### [TASK ITEM]
All entries need to be written out verbatim, with pictures omitted.

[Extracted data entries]
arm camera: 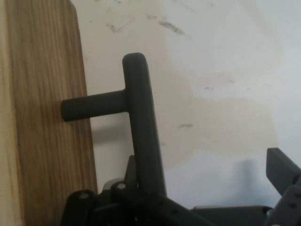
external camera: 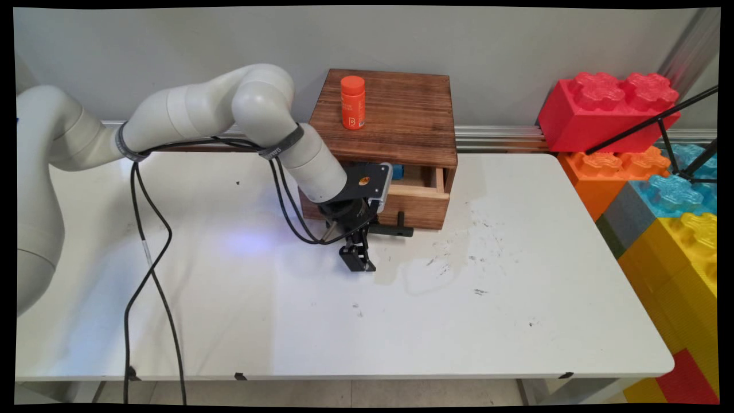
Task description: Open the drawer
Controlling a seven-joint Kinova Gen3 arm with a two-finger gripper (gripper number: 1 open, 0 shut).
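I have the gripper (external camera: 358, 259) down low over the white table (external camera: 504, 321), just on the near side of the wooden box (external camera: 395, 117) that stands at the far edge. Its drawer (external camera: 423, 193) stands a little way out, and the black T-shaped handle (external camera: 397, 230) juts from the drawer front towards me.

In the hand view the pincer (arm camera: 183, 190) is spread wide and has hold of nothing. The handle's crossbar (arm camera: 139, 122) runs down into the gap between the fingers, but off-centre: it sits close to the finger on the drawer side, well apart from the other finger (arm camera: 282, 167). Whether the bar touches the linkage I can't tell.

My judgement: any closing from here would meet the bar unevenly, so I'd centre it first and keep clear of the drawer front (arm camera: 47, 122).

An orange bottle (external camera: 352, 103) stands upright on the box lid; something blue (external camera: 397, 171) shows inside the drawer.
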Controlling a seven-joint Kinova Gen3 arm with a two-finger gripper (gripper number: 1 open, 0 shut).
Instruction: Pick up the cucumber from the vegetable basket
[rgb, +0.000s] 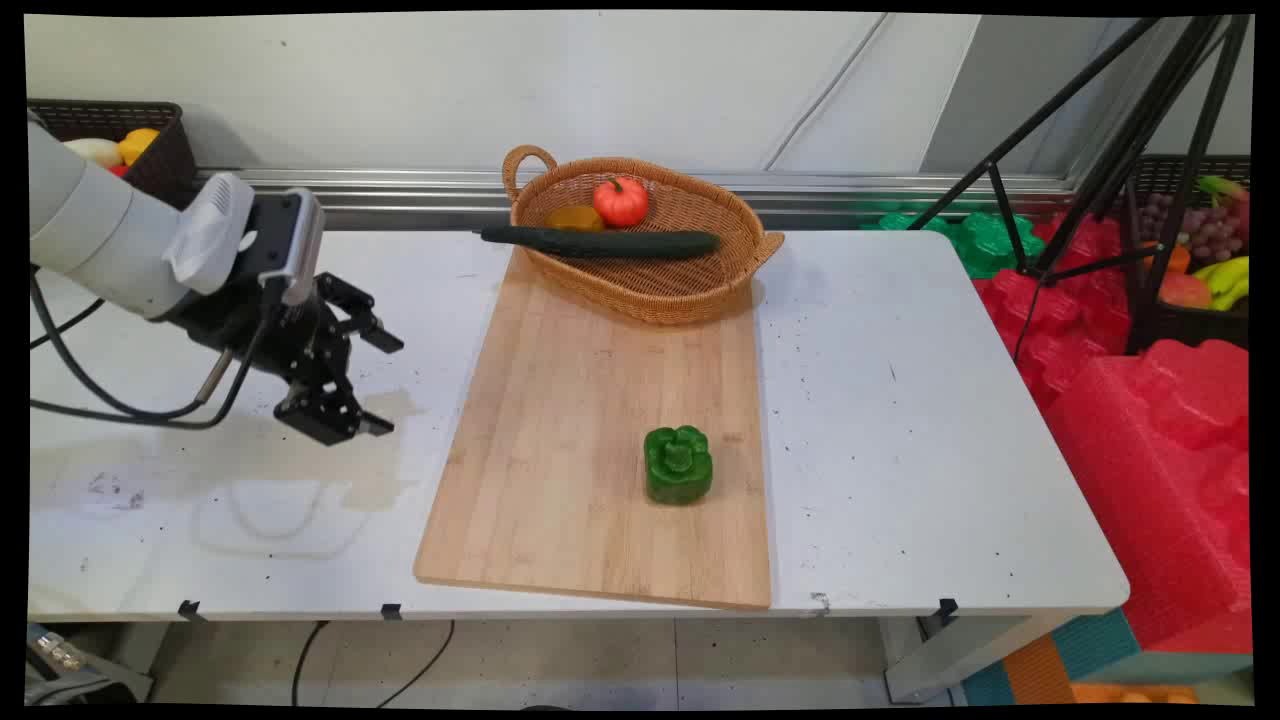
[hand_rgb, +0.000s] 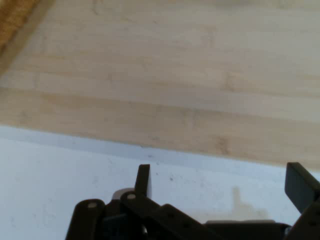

### [TASK RESPONSE]
arm camera: 
external camera: 
Task description: Open the drawer
Controlling a seven-joint Kinova Gen3 arm with a two-finger gripper (gripper number: 1 open, 0 shut).
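I have the gripper (external camera: 358, 259) down low over the white table (external camera: 504, 321), just on the near side of the wooden box (external camera: 395, 117) that stands at the far edge. Its drawer (external camera: 423, 193) stands a little way out, and the black T-shaped handle (external camera: 397, 230) juts from the drawer front towards me.

In the hand view the pincer (arm camera: 183, 190) is spread wide and has hold of nothing. The handle's crossbar (arm camera: 139, 122) runs down into the gap between the fingers, but off-centre: it sits close to the finger on the drawer side, well apart from the other finger (arm camera: 282, 167). Whether the bar touches the linkage I can't tell.

My judgement: any closing from here would meet the bar unevenly, so I'd centre it first and keep clear of the drawer front (arm camera: 47, 122).

An orange bottle (external camera: 352, 103) stands upright on the box lid; something blue (external camera: 397, 171) shows inside the drawer.
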Controlling a seven-joint Kinova Gen3 arm with a two-finger gripper (gripper number: 1 open, 0 shut).
Instruction: Pick up the cucumber from the vegetable basket
[rgb, +0.000s] 
[hand_rgb, +0.000s] 

Nothing else goes in the answer.